• Try it:
What you return must be an exact copy of the lines in the listing below between the line holding "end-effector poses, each" and the line holding "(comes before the", inclusive, and nothing more.

-- -- --

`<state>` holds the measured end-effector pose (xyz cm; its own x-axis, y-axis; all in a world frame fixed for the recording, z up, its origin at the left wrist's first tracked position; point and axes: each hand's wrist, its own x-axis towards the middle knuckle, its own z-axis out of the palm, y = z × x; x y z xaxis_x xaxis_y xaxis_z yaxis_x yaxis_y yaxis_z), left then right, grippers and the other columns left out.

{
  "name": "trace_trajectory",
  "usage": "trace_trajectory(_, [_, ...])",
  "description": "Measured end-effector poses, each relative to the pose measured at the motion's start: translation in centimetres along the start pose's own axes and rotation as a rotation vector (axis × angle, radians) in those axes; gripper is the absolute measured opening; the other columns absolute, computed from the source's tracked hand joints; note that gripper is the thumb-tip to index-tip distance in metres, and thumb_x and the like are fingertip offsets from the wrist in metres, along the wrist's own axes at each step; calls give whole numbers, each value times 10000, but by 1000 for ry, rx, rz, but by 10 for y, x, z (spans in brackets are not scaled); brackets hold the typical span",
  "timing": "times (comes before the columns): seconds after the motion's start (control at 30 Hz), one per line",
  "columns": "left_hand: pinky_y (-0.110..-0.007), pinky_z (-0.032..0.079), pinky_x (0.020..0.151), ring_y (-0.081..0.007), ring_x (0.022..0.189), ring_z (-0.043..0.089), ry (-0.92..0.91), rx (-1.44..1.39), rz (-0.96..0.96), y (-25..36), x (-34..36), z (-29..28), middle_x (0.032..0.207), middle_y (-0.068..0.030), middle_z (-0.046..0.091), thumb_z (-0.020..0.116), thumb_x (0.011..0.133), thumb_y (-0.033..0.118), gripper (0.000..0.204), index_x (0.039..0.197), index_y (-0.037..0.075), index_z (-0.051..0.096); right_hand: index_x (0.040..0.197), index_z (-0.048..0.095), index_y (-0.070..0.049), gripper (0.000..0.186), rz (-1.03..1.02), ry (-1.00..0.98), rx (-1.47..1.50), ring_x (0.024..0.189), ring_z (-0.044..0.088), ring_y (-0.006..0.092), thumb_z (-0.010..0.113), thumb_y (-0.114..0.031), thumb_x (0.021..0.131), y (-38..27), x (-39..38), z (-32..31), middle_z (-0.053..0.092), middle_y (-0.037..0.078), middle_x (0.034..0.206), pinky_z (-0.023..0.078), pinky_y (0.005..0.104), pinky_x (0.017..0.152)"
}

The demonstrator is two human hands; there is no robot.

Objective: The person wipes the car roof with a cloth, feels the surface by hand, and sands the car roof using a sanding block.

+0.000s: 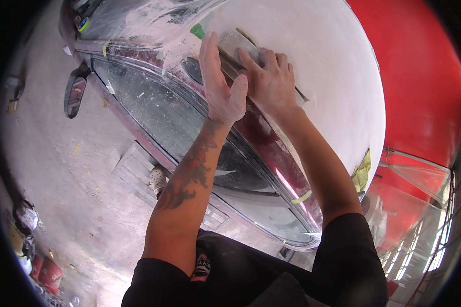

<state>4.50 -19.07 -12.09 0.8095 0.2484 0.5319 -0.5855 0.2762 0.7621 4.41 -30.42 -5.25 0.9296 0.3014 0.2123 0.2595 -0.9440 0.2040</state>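
Observation:
My right hand (271, 79) grips a long, flat sanding block (234, 43) against the car roof (338, 77), which has a pale, dusty coating. The fingers curl over the block, and its ends show beyond them. My left hand (223, 87) is beside it, flat with the thumb apart, holding nothing. Whether its edge touches the block or roof, I cannot tell. A small green piece (197, 31) lies on the pale surface beyond the left fingertips. Below my hands runs the dark red roof rail (258, 125).
Dusty side windows (148, 97) and a door mirror (76, 92) lie to the left. A low grey step platform (135, 163) stands on the dusty floor beside the car. A yellow-green cloth (362, 171) hangs at the roof's rear right. Red panels (415, 77) rise beyond.

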Motion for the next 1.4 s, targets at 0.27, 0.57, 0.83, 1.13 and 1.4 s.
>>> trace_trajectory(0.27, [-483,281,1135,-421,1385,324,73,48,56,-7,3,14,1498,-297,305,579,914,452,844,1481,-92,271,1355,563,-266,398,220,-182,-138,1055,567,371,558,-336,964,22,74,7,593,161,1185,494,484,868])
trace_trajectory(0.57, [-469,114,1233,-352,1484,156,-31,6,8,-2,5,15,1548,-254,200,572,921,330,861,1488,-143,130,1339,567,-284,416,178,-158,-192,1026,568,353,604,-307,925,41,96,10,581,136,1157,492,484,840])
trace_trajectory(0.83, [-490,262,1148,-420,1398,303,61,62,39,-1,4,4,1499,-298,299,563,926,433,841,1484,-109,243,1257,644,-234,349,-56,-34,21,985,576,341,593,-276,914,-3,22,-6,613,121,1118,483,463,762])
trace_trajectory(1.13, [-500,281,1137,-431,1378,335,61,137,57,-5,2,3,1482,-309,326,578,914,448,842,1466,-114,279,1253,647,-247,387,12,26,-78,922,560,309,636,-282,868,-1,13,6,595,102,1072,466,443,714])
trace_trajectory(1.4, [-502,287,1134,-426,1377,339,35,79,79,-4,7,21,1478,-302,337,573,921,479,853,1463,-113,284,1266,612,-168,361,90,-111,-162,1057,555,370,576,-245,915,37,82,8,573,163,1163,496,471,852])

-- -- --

• Exercise answer:
  "description": "Measured end-effector poses, each relative to the pose measured at the motion's start: translation in centimetres along the start pose's own axes and rotation as a rotation vector (axis × angle, radians) in those axes; gripper is the absolute measured opening; the other columns absolute, computed from the source's tracked hand joints; note that gripper is the thumb-tip to index-tip distance in metres, and thumb_x and the like are fingertip offsets from the wrist in metres, along the wrist's own axes at each step; calls give whole numbers, each value times 10000, but by 1000 for ry, rx, rz, but by 10 for y, x, z (spans in brackets are not scaled); brackets hold the typical span",
  "timing": "times (comes before the columns): seconds after the motion's start (control at 30 Hz), one per line",

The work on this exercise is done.